In Smith v. Maryland, supra, the United States Supreme Court concluded that the person on whose telephone line the pen register was installed “in all probability entertained no actual expectation of privacy in the phone numbers he dialed, and that, even if he did, his expectation was not ‘legitimate.’ ” 442 U.S. at 745, 99 S.Ct. at 2583. Therefore, the Court held there was no search, and no warrant was required. We recognize that so far as the protection provided by the fourth amendment is concerned, both state courts and lower federal courts are bound by Smith. We are convinced, however, that in Idaho there is a legitimate and reasonable expectation of privacy in the phone numbers that are dialed.
We find persuasive the analysis of Justice Stewart in his dissent in Smith, in which Justice Brennan joined:
I am not persuaded that the numbers dialed from a private telephone fall outside the constitutional protection of the Fourth and Fourteenth Amendments.
In Katz v. United States, 389 U.S. 347, 352, 88 S.Ct. 507, 512,19 L.Ed.2d 576, the Court acknowledged the “vital role that the public telephone has come to play in private communication[s].” The role played by a private telephone is even more vital, and since Katz it has been abundantly clear that telephone conversations carried on by people in their homes or offices are fully protected by the Fourth and Fourteenth Amendments. As the Court said in United States v. United States District Court, 407 U.S. 297, 313, 92 S.Ct. 2125, 2135, 32 L.Ed.2d 752, “the broad and unsuspected governmental incursions into conversational privacy which electronic surveillance entails necessitate the application of Fourth Amendment safeguards.” (Footnote omitted.)
Nevertheless, the Court today says that those safeguards do not extend to the numbers dialed from a private telephone, apparently because when a caller dials a number the digits may be recorded by the telephone company for billing purposes. But that observation no more than describes the basic nature of telephone calls. A telephone call simply cannot be made without the use of telephone company property and without payment to the company for the service. The telephone conversation itself must be electronically transmitted by telephone *750company equipment, and may be recorded or overheard by the use of other company equipment. Yet we have squarely held that the user of even a public telephone is entitled “to assume that the words he utters into the mouthpiece will not be broadcast to the world.” Katz v. United States, supra, 389 U.S., at 352, 88 S.Ct., at 512.
The central question in this case is whether a person who makes telephone calls from his home is entitled to make a similar assumption about the numbers he dials. What the telephone company does or might do with those numbers is more relevant to this inquiry than it would be in a case involving the conversation itself. It is simply not enough to say, after Katz, that there is no legitimate expectation of privacy in the numbers dialed because the caller assumes the risk that the telephone company will disclose them to the police.

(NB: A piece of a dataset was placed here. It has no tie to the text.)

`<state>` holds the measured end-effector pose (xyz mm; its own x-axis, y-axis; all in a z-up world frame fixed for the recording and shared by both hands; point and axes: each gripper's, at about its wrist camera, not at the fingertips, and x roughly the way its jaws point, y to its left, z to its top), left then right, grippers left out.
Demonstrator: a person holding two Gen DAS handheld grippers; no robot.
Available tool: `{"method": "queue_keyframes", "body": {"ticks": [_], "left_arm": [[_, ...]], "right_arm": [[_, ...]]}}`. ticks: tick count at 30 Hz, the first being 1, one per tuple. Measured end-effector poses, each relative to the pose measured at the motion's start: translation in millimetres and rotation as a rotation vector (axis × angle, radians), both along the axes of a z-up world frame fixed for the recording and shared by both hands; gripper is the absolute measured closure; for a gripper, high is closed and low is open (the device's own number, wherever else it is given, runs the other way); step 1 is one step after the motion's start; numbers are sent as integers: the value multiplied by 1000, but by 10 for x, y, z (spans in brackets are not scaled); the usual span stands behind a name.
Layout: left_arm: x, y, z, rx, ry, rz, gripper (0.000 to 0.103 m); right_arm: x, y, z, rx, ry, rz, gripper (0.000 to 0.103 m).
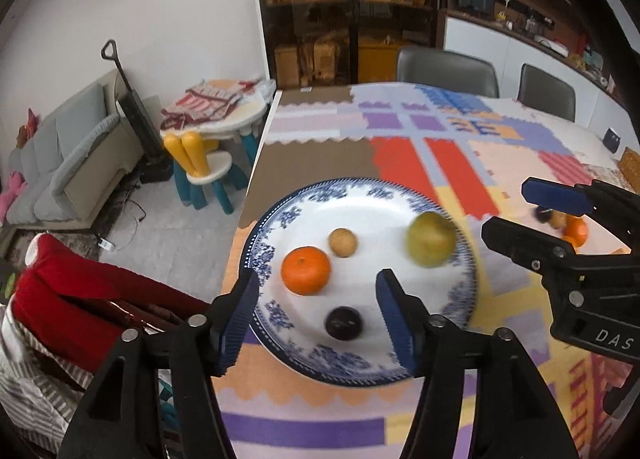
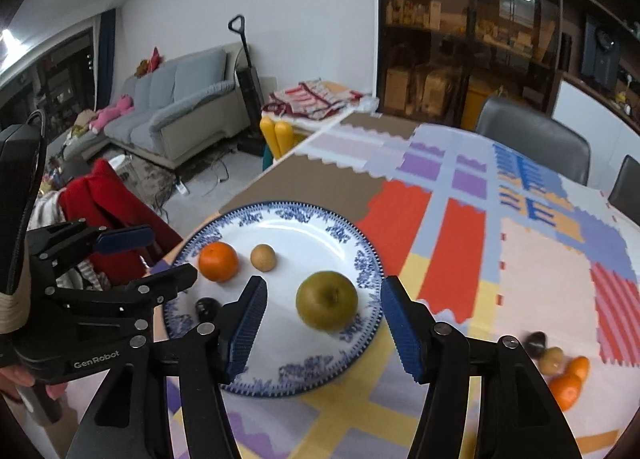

I think that the numbers dialed from a private telephone — like the conversations that occur during a call — are within the constitutional protection recognized in Katz. (Footnote omitted.) It seems clear to me that information obtained by pen register surveillance of a private telephone is information in which the telephone subscriber has a legitimate expectation of privacy. (Footnote omitted.) The information captured by such surveillance emanates from private conduct within a person’s home or office — locations that without question are entitled to Fourth and Fourteenth Amendment protection. Further, that information is an integral part of the telephonic communication that under Katz is entitled to constitutional protection, whether or not it is captured by a trespass into such an area.
The numbers dialed from a private telephone — although certainly more prosaic than the conversation itself — are not without “content.” Most private telephone subscribers may have their own numbers listed in a publicly distributed directory, but I doubt there are any who would be happy to have broadcast to the world a list of the local or long distance numbers they have called. This is not because such a list might in some sense be incriminating, but because it easily could reveal the identities of the persons and the places called, and thus reveal the most intimate details of a person’s life.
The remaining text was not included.